Check each line of the entries below for the word "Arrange", then state how many lines have it and nothing more.

[Saved entries]
*-*-*
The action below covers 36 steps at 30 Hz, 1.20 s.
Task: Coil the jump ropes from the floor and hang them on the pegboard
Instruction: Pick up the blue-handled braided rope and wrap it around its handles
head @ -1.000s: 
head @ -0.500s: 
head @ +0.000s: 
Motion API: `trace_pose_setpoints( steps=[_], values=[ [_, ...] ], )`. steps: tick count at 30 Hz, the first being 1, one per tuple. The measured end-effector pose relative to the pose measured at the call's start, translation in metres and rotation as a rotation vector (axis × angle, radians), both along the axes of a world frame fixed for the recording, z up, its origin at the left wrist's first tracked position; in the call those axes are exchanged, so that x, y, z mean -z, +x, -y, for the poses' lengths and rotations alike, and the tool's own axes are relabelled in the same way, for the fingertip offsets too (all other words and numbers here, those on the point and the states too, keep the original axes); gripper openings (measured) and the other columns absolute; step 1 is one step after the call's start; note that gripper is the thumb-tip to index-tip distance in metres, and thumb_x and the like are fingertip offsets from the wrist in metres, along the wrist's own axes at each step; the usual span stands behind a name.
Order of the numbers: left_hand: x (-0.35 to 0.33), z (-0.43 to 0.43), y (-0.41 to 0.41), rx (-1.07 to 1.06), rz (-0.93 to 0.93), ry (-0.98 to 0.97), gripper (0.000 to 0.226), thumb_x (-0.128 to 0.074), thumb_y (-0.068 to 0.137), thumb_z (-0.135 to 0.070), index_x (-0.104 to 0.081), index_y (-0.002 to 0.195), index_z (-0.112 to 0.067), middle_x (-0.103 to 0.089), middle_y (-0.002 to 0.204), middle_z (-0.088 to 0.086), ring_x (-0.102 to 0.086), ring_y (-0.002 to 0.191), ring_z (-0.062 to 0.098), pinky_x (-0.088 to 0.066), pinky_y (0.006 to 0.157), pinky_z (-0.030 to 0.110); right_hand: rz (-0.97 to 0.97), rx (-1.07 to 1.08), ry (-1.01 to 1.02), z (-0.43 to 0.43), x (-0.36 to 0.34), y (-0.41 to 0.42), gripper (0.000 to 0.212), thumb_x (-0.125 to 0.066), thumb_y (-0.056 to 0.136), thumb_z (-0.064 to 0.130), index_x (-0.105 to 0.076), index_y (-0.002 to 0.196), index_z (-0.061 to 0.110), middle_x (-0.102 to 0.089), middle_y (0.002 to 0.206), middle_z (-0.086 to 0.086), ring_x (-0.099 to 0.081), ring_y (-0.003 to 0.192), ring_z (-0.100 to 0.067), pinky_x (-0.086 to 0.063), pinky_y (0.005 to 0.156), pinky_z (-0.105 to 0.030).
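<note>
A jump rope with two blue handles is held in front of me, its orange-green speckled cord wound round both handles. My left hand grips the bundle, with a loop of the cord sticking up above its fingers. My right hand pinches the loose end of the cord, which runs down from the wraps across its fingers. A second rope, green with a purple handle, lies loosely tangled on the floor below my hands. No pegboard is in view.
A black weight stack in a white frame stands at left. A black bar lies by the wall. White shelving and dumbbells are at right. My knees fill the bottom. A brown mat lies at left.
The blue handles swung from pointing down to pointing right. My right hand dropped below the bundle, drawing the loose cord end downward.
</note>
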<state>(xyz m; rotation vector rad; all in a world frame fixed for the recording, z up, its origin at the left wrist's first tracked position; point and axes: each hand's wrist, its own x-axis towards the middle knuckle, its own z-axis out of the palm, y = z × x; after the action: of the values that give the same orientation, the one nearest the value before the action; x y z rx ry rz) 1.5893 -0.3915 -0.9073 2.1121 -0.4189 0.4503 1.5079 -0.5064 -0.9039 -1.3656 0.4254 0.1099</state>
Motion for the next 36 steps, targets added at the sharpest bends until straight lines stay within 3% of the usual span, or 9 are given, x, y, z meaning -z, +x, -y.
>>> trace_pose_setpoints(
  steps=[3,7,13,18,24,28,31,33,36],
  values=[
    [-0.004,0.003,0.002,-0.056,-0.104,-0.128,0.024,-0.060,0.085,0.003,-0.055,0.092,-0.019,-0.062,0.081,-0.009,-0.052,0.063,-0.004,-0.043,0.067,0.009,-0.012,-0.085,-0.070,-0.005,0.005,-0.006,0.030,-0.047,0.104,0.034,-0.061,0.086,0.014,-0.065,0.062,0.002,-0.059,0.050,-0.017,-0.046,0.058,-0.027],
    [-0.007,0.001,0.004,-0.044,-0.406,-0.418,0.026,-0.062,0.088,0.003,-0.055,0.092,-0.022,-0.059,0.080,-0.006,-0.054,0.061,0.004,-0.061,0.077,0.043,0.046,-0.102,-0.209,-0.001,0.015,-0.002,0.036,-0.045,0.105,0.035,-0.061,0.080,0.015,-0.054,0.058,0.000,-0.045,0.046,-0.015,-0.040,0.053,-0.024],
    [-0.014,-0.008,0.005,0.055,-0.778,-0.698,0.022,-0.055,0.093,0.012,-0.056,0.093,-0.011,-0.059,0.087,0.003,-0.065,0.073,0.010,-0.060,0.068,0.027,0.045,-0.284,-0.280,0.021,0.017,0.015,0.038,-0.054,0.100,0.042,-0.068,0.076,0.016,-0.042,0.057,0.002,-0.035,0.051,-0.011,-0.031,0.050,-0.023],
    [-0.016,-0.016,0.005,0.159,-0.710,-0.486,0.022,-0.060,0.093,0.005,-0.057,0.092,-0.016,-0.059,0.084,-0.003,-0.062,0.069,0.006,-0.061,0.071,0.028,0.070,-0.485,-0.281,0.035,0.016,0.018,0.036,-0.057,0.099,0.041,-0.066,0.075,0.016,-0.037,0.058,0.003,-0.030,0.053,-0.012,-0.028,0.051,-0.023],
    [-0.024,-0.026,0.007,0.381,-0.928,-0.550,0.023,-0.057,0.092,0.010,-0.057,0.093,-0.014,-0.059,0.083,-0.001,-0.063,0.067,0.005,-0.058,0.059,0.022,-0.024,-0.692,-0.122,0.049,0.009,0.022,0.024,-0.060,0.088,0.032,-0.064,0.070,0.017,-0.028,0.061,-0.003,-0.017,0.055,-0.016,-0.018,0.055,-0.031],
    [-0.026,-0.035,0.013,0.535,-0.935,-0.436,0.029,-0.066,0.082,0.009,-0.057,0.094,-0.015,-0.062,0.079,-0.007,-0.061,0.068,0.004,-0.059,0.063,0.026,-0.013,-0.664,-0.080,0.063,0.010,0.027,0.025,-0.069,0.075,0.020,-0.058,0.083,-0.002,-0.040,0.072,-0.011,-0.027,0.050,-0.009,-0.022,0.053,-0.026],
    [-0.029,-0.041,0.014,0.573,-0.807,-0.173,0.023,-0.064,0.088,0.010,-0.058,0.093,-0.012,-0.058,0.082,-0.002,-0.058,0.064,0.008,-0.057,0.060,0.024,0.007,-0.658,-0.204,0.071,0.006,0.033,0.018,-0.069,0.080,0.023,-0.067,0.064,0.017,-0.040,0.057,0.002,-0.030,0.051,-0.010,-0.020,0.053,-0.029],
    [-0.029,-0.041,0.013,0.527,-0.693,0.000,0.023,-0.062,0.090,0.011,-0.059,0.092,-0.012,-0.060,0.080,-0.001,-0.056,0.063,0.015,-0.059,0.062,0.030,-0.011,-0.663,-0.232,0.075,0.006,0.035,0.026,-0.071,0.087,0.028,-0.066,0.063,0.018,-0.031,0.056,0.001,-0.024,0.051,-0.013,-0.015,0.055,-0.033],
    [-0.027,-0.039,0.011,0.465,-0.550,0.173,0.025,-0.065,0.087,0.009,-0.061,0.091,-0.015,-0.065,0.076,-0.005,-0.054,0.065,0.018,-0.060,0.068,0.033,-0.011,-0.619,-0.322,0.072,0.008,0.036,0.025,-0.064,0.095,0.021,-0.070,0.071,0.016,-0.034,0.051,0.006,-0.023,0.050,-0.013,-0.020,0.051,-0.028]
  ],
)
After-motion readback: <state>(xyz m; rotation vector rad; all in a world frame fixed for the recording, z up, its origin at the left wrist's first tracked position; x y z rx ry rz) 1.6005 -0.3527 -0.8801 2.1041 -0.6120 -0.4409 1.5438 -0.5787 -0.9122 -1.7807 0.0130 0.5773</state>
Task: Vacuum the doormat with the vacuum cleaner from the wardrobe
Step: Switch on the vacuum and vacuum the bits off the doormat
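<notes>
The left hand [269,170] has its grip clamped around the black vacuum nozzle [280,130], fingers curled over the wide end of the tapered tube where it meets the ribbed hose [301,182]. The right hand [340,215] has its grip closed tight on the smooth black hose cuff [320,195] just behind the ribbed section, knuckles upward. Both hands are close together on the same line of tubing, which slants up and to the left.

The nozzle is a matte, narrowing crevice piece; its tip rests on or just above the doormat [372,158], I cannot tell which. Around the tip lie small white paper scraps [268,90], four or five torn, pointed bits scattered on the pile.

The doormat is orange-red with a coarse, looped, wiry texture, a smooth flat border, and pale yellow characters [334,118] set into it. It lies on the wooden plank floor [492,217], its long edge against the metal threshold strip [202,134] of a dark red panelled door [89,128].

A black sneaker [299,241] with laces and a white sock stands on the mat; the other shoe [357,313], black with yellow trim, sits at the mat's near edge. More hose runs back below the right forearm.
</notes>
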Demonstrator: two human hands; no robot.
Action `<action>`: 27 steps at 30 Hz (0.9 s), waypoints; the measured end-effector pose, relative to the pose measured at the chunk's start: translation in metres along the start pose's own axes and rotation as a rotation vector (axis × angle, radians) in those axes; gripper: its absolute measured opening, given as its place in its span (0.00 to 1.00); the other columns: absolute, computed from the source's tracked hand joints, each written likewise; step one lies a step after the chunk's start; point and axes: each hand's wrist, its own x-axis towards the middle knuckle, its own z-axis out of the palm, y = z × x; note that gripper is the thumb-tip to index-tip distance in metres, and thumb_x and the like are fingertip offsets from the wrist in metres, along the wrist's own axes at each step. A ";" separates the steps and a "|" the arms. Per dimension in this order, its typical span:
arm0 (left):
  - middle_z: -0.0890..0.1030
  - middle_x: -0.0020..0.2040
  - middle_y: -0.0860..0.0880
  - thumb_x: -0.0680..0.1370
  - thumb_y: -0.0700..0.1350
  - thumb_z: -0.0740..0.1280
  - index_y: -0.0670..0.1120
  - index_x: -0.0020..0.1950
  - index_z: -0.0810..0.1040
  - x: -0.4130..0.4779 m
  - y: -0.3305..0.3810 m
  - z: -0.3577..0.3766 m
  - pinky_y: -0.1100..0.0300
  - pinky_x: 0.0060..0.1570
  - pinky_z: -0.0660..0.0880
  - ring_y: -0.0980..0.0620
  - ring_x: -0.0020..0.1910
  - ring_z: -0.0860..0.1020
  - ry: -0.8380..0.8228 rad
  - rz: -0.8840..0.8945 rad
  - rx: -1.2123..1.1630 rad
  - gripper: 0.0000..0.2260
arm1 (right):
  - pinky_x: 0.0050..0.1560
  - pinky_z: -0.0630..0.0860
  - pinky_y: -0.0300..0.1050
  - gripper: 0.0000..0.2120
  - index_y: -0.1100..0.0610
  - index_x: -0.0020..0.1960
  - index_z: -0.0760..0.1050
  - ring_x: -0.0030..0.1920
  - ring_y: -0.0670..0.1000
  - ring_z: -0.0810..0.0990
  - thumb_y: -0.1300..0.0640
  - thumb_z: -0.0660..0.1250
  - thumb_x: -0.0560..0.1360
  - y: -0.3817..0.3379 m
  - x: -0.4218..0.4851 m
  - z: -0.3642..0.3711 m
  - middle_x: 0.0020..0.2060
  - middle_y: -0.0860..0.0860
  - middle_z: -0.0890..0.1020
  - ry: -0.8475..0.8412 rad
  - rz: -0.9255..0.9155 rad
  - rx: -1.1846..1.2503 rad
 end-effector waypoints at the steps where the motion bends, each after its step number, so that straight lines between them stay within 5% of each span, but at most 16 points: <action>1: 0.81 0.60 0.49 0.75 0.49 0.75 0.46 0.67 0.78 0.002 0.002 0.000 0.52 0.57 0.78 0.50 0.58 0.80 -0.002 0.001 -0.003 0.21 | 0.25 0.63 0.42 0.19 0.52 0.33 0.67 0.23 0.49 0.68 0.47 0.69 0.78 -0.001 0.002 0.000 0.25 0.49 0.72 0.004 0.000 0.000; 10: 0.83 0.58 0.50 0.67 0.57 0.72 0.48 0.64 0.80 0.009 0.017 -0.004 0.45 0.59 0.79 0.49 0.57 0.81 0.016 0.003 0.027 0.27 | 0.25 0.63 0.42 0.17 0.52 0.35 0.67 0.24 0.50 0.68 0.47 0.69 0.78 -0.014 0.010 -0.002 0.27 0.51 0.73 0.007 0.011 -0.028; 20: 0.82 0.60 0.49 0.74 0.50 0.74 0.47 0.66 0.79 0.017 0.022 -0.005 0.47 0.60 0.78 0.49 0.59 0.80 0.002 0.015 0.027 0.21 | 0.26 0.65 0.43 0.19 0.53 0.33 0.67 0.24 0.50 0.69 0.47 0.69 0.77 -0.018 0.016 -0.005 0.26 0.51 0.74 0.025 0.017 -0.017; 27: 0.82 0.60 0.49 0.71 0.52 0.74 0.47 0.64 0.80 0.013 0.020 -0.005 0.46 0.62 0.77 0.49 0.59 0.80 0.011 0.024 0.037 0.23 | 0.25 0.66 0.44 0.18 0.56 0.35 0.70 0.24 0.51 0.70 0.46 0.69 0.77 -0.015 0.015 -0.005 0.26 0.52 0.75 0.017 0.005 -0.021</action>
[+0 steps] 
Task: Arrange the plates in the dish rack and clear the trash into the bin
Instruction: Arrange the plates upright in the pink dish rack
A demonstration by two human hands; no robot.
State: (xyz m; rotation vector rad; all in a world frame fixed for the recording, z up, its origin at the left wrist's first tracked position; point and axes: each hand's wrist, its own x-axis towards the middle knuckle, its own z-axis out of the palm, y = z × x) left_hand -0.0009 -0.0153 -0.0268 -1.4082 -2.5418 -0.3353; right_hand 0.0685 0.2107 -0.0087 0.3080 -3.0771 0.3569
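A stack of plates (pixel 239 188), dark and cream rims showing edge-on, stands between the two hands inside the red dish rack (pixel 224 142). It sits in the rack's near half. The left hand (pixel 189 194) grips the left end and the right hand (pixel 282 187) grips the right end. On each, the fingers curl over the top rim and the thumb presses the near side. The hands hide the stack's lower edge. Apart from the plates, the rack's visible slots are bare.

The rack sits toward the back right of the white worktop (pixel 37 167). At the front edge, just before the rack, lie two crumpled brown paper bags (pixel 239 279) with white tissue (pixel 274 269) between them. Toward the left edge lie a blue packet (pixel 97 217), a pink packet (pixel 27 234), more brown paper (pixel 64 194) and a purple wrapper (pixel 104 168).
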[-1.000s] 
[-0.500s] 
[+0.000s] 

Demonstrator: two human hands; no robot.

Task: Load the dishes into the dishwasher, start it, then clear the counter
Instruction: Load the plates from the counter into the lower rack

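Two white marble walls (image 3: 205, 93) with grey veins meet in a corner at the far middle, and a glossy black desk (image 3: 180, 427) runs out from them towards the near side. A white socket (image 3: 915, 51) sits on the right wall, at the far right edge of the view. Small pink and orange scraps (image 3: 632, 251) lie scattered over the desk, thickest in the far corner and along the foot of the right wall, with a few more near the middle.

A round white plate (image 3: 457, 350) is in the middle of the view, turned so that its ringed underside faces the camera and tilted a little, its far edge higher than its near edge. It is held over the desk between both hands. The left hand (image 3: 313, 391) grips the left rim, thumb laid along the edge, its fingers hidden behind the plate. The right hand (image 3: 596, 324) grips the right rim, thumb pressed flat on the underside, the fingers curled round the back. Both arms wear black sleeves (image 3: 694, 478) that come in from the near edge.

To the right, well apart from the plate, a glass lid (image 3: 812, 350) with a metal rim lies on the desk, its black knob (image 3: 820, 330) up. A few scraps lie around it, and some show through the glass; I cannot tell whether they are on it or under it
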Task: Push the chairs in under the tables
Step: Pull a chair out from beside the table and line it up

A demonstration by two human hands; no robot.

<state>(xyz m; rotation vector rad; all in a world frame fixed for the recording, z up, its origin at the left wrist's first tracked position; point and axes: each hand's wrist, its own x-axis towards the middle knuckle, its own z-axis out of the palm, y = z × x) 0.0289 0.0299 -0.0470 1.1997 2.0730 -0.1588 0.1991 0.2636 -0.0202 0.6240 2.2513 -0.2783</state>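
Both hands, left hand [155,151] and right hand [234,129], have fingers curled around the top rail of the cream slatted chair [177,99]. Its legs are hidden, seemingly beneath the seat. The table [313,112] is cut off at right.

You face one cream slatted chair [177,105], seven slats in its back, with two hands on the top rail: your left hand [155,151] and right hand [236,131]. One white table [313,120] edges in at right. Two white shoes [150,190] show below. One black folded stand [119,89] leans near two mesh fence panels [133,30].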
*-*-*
> _REPLY_
2